Keçilerin anladıkları başka
kelimeler de vardır. ‘ARYA’ diye bağırırsan, keçiye geri dön demiş
olursun, o keçi gittiği yerden geri döner. Veya keçinin önüne geçer ‘HEY, HEY’
lersen sürü peşinden akıp gelir. Islık çalarak ta sürüyü yönlendirebilirsin.

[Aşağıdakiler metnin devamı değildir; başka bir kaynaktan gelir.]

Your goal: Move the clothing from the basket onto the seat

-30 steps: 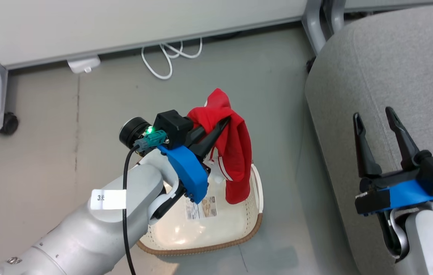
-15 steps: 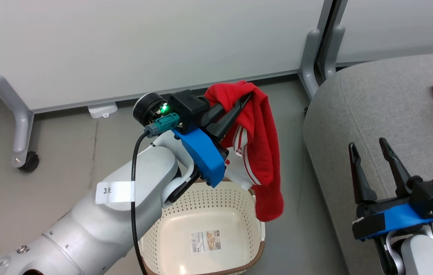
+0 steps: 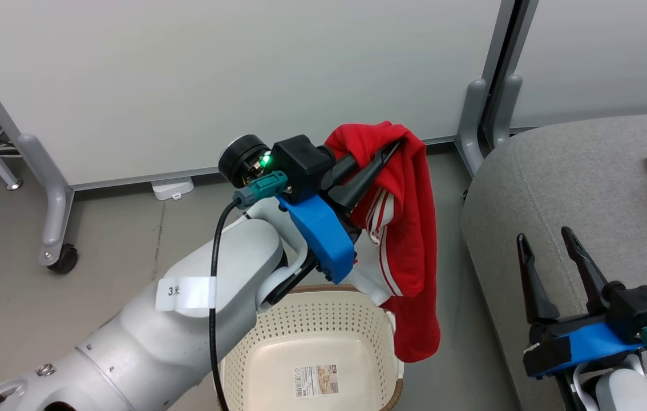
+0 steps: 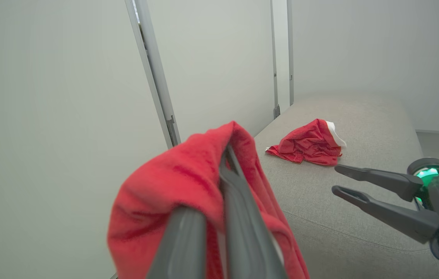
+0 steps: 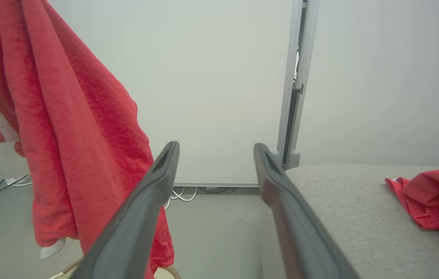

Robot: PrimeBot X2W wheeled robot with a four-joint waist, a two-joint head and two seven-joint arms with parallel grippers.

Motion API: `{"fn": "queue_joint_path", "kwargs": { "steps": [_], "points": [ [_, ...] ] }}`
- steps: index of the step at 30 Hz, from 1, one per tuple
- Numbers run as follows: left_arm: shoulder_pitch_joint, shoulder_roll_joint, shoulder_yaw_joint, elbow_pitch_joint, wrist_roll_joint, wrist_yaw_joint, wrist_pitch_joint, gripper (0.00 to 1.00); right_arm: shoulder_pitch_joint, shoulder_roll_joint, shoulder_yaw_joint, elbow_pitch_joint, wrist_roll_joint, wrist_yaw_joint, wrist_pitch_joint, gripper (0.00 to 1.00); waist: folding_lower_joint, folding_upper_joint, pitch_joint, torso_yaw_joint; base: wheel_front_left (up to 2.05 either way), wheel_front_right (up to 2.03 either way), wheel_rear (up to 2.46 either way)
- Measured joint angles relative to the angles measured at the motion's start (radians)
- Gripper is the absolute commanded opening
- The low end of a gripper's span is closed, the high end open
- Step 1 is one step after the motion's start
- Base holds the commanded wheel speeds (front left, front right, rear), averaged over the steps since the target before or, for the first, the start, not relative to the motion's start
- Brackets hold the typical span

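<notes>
Pale panel walls (image 3: pixel 186 85) stand beyond the jaws of the right gripper (image 5: pixel 216 145); just right of those jaws a grey metal post (image 5: pixel 295 77) joins two panels; between them, low down, white cables (image 5: pixel 180 195) lie on the smooth grey floor (image 5: pixel 211 232); far left of the left gripper (image 3: pixel 395 145) jaws, a castor (image 3: pixel 65 260) carries a panel foot; the light is soft and even.

Soft, even, bright light is spread throughout, with faint shadows. The red soft fabric garment (image 4: pixel 157 193) is blurred near the left wrist lens.
</notes>
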Motion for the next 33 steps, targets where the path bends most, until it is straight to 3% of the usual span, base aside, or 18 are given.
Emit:
{"fn": "queue_joint_path", "kwargs": {
  "steps": [5,19,33],
  "points": [
    [0.000,-0.004,-0.005,0.001,0.002,0.000,0.000,0.00,0.001,-0.009,0.030,-0.009,0.000,0.000,0.000,1.00,0.0001,0.0000,0.001,0.004,0.00,0.00,0.00],
    [0.000,-0.014,0.008,0.008,0.030,0.000,0.000,0.00,-0.116,-0.063,0.271,-0.045,0.009,0.000,0.000,1.00,0.0001,0.0000,0.032,0.012,0.00,0.00,0.00],
    [-0.015,-0.038,0.004,0.000,0.054,0.000,0.000,0.00,-0.305,-0.077,0.382,0.156,-0.007,0.000,0.000,1.00,0.0003,0.0000,0.081,0.049,0.00,0.00,0.00]
  ]
}}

Bazen yediği ottan zehirlenir, yerlere düşerler ‘KANA UĞRADI’ denir. Kulağının
ucundan keserek kanla birlikte zehir çıkarttırılır ve hasta keçi kurtarılır. Buna ‘KAN ALMA’ denir. Otladıkları yere ‘OTLAK’, Kaldıkları yere, yanı
akşamdan toplandıkları yere ‘YATAK’, sütlerinin sağılması için alındıkları üstü
açık lalettayın önü dar arkası geniş duvar arasına‘PER’, yollarda geçici olarak
kalınan yerlerde üzerine keçe ötülerek yapılan kalacak yere ‘ÇADIR’, yayla da
evlerin toplu olarak bulunduğu yere de 'VANAK' denir. Vanak ta her gece
horonlar oynanır, karşılıklı türküler söylenir, silahlar atılır.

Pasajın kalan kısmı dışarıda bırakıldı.